Prometheus¶

In a MetalK8s cluster, the Prometheus service records real-time metrics in a time series database. Prometheus can query a list of data sources called “exporters” at a specific polling frequency, and aggregate this data across the various sources.

Prometheus uses a special language, Prometheus Query Language (PromQL), to write alerting and recording rules.

Default Alert Rules¶

Alert rules enable a user to specify a condition that must occur before an external system like Slack is notified.

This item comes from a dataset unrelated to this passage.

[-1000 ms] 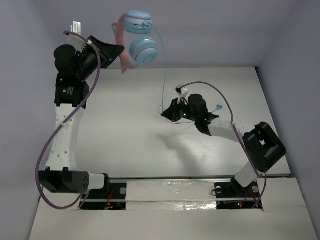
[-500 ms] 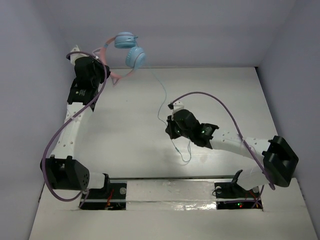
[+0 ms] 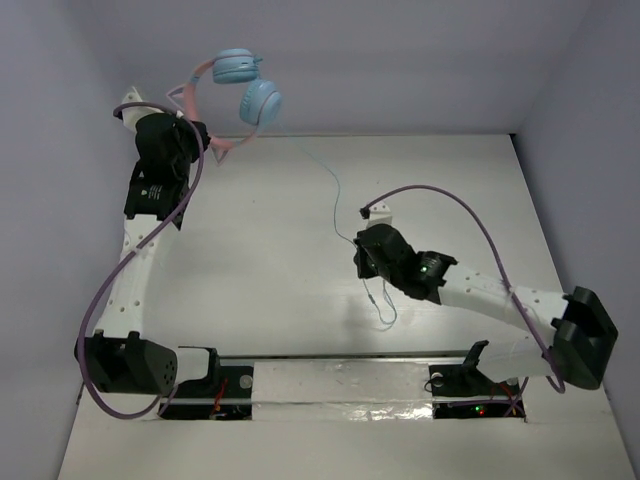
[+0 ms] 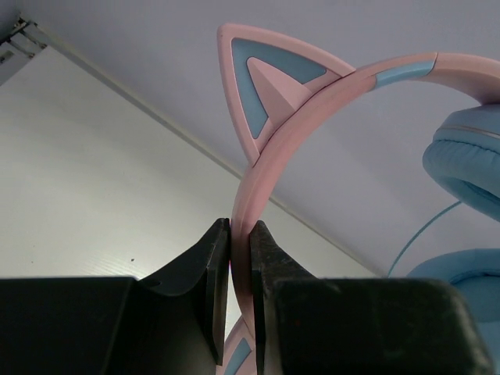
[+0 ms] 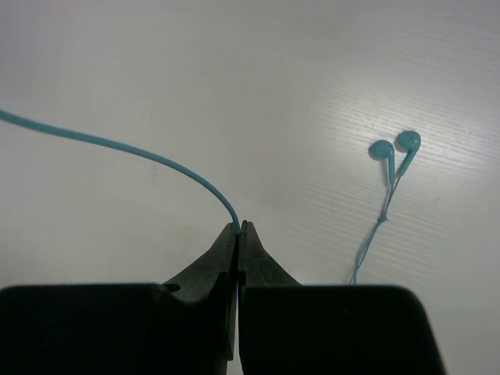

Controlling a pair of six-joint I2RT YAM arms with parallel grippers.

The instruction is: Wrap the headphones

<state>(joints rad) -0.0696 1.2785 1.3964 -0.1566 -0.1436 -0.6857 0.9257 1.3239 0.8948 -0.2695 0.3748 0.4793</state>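
Over the white table (image 3: pixel 270 270), boxed in by pale walls, your left gripper (image 4: pixel 238 234) is clamping shut on the pink cat-ear headband (image 4: pixel 312 90). It is holding the headphones (image 3: pixel 258 100) high at the far left so the ear cups are hanging free. Your right gripper (image 5: pixel 238 228) is pinching the thin blue cord (image 5: pixel 117 144) low over the table's middle. This is stretching it out between the two, probably ready for winding, while its loose tail is trailing onto the table.

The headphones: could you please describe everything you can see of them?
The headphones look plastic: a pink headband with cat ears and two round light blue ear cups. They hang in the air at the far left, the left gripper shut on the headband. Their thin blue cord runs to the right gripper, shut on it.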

For example, a MetalK8s administrator might want to raise an alert for any node that is unreachable for more than one minute.

Out of the box, MetalK8s ships with preconfigured alert rules, which are written as PromQL queries. The table below outlines all the preconfigured alert rules exposed from a newly deployed MetalK8s cluster.

To customize predefined alert rules, refer to Prometheus Configuration Customization.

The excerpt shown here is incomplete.